▸ EXERCISE DESCRIPTION:
Look through the entries below for the line with "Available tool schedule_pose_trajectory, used" and the line with "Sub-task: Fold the", then give again exactly those two lines and all lines between them, minus the pictures.

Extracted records
☆ ☆ ☆ ☆ ☆

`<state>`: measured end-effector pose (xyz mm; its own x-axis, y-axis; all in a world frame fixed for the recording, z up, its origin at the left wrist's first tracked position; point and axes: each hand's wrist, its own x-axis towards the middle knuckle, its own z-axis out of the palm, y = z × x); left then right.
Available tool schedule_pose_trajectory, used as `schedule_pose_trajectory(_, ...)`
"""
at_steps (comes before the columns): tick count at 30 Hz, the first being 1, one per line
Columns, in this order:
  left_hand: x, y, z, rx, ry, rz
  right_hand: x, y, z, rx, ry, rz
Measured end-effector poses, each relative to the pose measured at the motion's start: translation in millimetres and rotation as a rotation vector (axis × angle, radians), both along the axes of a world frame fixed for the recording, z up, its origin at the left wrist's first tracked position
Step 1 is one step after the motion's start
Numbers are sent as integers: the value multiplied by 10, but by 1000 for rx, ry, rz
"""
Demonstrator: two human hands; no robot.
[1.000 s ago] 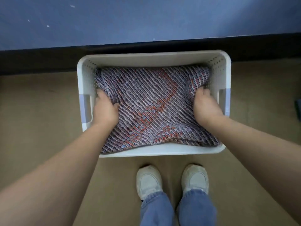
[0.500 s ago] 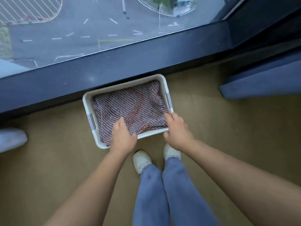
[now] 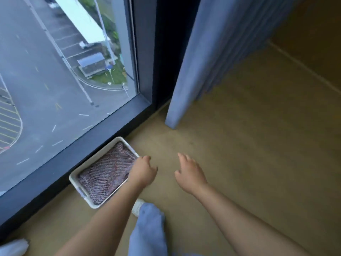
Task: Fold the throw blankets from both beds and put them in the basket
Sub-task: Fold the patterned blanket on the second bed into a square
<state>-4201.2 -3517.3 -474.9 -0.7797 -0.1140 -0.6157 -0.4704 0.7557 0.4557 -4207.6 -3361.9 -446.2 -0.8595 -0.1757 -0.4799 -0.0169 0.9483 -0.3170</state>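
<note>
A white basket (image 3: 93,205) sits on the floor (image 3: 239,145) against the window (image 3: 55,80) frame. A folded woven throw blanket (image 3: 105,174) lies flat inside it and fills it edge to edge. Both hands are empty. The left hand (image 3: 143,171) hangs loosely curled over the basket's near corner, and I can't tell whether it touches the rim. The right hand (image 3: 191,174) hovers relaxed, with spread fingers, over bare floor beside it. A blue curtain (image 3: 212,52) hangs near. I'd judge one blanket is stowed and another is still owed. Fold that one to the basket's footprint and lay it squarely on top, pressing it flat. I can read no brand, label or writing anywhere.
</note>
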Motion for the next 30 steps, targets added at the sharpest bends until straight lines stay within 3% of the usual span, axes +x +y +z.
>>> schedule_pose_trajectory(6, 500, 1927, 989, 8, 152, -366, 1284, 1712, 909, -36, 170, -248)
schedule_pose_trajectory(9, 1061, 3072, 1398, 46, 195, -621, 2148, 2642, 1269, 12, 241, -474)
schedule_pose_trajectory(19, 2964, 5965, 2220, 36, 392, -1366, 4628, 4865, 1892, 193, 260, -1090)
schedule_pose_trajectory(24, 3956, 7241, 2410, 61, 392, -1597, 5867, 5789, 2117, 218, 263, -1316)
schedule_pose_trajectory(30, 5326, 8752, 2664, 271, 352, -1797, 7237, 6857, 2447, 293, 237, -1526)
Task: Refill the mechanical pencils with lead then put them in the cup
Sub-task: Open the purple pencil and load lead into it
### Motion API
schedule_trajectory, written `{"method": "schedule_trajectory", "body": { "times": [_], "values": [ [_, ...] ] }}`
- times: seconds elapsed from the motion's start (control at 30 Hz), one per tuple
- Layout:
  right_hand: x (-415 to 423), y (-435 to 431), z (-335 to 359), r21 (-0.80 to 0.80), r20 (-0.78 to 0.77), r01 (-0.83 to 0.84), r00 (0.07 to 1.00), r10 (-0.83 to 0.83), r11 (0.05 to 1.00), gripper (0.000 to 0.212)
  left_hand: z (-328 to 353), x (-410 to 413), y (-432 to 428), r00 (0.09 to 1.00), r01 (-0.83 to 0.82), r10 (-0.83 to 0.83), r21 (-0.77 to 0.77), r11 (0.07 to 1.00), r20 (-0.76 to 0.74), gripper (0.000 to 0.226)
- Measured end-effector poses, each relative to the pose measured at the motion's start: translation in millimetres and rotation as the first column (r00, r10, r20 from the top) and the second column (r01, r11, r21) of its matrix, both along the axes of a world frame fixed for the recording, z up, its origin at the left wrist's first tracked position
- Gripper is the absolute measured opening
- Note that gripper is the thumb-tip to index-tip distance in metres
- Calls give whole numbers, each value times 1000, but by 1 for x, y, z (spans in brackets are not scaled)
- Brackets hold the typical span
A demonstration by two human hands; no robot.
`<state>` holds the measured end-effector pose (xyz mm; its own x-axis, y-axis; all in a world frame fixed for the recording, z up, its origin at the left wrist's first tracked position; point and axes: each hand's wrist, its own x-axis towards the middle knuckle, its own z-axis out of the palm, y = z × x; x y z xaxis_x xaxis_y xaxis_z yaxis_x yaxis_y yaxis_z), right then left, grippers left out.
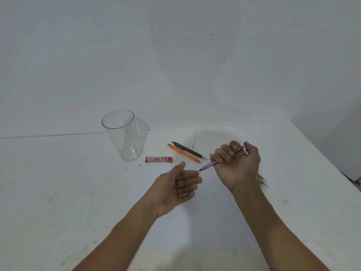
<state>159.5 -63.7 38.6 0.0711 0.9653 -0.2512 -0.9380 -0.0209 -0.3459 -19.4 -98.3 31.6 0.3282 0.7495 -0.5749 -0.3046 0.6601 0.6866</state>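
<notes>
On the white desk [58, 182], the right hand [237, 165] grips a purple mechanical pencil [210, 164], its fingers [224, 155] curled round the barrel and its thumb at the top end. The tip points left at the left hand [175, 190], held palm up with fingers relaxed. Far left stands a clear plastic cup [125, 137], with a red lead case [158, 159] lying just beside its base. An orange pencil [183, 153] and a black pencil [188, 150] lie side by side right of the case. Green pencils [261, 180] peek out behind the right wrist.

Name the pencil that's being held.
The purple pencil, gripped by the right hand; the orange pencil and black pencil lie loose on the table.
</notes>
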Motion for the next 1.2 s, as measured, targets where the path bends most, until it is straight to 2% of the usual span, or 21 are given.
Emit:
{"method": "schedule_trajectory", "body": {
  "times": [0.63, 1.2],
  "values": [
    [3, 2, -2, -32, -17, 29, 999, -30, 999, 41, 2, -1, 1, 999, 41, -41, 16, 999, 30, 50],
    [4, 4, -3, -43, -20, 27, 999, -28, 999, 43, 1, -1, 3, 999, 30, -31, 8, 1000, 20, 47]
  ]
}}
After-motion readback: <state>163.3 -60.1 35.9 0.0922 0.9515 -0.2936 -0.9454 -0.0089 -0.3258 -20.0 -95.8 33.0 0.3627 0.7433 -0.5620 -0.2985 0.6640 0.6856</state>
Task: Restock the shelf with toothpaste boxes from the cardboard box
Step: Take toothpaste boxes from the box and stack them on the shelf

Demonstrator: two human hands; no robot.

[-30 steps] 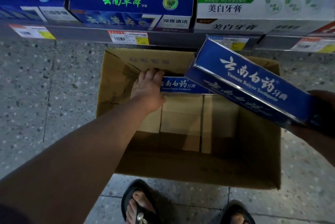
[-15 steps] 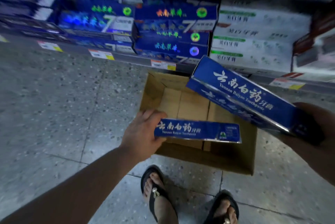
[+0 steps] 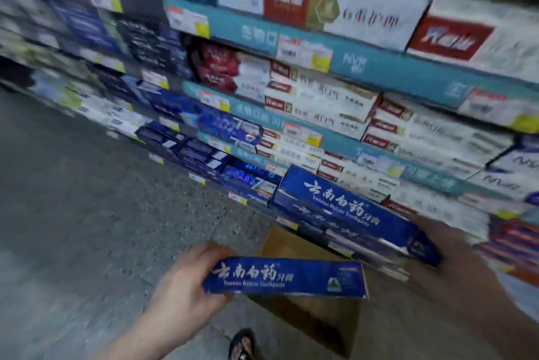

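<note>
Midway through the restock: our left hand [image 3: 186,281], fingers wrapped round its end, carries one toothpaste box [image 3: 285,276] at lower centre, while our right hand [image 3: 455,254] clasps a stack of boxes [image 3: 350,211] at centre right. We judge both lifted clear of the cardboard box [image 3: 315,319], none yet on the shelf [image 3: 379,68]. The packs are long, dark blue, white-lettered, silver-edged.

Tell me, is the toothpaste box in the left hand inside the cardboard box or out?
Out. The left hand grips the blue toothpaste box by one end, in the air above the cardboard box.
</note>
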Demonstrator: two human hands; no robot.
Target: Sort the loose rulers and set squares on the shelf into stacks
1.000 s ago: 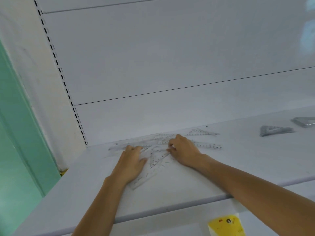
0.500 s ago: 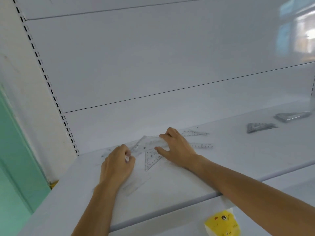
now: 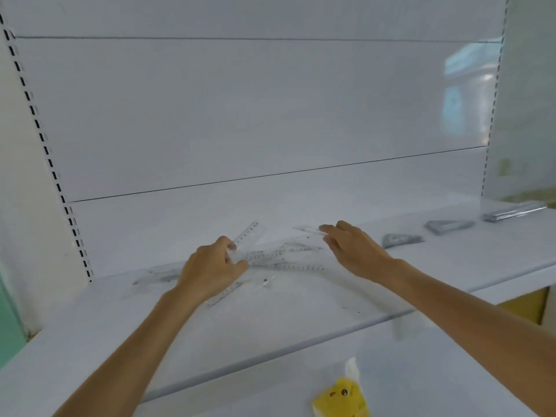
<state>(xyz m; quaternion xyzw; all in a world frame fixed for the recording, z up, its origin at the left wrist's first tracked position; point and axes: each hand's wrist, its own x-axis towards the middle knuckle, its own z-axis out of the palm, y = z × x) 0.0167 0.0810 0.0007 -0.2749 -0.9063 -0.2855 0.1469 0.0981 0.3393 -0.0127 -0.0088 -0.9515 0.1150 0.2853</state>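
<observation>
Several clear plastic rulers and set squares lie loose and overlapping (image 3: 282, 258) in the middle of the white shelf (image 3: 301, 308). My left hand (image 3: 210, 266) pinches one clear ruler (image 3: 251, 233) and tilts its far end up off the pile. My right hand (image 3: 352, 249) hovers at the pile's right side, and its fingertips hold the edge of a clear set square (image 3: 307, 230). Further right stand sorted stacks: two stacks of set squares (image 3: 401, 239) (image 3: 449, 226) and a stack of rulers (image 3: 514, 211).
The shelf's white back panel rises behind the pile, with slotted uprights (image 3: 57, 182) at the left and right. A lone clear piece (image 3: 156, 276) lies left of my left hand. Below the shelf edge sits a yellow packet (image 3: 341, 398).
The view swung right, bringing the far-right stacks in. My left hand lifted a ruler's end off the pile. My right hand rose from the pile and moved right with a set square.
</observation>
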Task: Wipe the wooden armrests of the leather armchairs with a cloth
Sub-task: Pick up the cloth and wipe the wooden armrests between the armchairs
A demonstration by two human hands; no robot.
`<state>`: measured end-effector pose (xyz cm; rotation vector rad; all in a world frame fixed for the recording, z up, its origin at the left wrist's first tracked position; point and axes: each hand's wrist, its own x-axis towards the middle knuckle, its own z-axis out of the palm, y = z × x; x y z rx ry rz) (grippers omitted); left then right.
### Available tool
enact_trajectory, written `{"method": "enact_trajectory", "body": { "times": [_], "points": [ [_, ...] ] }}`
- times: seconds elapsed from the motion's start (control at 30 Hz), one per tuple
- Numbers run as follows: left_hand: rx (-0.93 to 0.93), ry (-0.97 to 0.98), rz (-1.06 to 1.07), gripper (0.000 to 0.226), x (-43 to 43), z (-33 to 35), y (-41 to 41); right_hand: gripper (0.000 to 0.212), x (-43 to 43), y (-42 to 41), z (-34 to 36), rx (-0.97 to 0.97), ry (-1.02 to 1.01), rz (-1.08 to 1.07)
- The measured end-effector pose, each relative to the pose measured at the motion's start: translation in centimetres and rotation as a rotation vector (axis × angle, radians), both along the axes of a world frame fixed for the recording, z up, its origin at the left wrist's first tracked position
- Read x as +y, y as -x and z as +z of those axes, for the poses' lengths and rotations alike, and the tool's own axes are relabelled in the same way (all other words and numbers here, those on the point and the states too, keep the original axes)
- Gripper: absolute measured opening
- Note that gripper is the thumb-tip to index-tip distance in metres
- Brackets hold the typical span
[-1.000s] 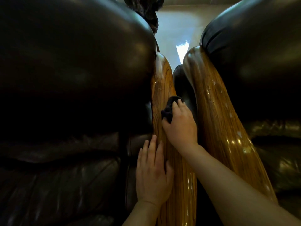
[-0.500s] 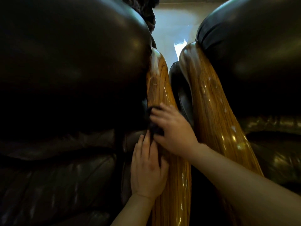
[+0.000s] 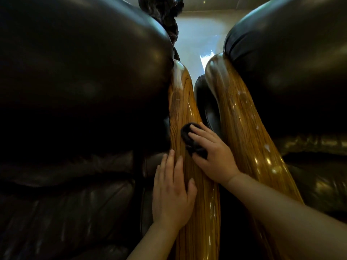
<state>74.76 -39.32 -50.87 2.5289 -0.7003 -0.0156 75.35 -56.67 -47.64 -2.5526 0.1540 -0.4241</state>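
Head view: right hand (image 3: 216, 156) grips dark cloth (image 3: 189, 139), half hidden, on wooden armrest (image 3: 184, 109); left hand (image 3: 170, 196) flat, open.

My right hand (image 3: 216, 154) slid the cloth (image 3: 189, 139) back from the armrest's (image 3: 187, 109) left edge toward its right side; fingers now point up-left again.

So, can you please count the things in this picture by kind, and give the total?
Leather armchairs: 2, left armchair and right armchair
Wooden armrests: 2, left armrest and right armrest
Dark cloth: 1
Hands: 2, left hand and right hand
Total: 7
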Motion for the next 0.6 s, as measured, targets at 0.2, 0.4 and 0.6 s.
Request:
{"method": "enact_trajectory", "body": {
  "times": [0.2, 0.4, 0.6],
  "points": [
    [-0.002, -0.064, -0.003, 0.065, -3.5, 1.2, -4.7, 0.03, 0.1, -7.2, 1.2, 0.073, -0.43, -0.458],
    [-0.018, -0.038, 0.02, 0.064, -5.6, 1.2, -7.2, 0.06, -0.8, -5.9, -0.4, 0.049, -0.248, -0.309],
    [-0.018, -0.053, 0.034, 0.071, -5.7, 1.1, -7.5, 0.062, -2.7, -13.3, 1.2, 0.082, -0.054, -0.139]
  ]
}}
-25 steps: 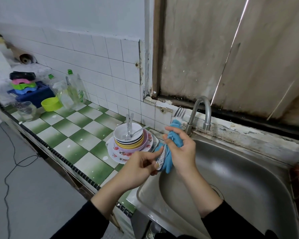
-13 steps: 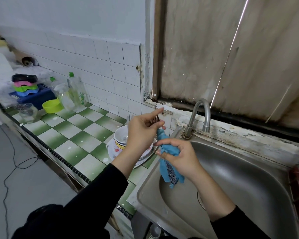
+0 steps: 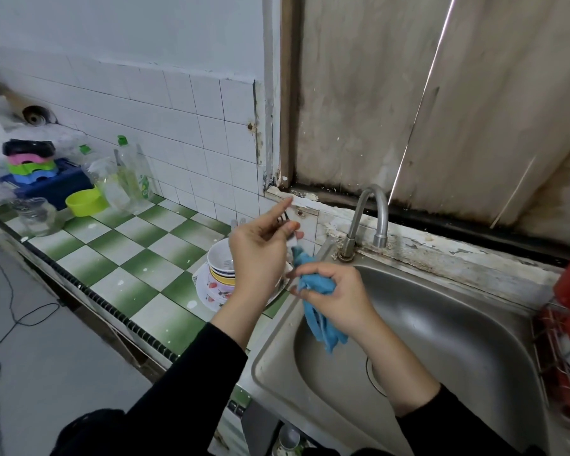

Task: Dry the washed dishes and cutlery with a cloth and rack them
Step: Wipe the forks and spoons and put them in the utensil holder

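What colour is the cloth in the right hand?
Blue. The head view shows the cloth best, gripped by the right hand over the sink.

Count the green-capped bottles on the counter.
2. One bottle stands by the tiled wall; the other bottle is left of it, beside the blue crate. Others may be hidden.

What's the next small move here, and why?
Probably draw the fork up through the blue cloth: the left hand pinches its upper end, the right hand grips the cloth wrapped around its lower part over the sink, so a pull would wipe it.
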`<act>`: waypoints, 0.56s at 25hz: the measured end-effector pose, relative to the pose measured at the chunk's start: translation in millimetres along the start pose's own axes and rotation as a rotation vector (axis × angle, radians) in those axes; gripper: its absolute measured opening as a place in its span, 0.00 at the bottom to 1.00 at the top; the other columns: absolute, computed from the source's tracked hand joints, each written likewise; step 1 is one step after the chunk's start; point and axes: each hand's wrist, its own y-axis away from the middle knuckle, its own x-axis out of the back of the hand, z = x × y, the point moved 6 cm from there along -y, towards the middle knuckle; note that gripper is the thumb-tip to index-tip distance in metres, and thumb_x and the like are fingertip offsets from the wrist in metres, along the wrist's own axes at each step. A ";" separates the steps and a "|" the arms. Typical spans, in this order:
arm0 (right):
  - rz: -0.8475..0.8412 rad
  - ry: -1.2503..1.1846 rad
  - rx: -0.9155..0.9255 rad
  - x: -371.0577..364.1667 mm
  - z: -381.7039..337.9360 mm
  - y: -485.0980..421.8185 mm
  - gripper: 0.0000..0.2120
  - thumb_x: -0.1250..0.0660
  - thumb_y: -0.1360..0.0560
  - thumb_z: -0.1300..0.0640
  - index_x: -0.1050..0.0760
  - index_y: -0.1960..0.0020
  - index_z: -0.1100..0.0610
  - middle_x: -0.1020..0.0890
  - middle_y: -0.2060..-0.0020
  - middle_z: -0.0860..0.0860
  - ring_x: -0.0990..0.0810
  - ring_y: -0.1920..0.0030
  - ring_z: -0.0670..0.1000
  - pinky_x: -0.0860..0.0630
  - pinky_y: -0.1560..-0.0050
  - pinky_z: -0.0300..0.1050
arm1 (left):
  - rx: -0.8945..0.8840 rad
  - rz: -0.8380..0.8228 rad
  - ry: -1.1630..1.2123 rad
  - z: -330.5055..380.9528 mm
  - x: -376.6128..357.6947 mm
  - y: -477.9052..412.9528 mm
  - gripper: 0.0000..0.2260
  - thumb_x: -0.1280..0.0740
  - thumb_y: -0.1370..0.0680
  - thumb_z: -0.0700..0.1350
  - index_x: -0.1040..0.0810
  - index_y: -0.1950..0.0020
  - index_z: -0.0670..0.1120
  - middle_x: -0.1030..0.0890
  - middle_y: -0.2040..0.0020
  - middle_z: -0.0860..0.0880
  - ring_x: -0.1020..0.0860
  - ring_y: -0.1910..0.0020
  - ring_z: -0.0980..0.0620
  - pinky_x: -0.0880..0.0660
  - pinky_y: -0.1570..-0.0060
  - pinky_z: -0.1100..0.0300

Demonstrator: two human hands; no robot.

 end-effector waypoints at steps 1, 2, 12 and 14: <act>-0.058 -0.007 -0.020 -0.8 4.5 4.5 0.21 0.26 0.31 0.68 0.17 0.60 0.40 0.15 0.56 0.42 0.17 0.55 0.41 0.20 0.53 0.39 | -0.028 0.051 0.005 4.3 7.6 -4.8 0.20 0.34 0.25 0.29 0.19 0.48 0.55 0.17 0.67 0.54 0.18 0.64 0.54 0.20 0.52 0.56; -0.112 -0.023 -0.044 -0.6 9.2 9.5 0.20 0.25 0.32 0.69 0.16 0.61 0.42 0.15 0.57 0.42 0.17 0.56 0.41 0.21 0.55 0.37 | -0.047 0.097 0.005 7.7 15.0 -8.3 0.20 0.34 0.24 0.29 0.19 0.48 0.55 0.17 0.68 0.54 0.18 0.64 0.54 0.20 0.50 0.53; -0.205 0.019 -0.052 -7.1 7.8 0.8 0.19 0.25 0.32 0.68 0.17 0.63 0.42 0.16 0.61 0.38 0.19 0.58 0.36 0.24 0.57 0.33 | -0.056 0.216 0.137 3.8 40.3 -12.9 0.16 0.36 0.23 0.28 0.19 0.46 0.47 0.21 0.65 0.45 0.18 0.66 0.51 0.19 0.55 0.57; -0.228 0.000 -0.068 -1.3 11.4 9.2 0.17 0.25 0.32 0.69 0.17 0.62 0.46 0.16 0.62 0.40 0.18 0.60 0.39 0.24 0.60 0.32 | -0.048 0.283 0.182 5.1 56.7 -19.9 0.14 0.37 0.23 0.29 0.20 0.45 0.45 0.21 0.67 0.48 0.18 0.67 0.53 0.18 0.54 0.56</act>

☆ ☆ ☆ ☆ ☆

▸ FINAL ANSWER:
Available tool schedule_pose_trajectory, used as `schedule_pose_trajectory(_, ...)`
"""
at_steps (comes before the columns): tick count at 30 Hz, the first being 1, one per line
Columns, in this order:
  left_hand: x, y, z, rx, ry, rz
  right_hand: x, y, z, rx, ry, rz
Measured end-effector poses, each relative to the pose measured at the motion's start: translation in millimetres and rotation as a rotation vector (axis × angle, radians), both along the axes of a world frame fixed for the recording, z up, its origin at the left wrist's first tracked position
Step 1 is one step after the motion's start
Numbers are sent as integers: the value multiplied by 10, but by 1000 for rx, ry, rz
"""
Demonstrator: two human hands; no robot.
[1.000 s ago] 
[0.500 s ago] 
[now] 
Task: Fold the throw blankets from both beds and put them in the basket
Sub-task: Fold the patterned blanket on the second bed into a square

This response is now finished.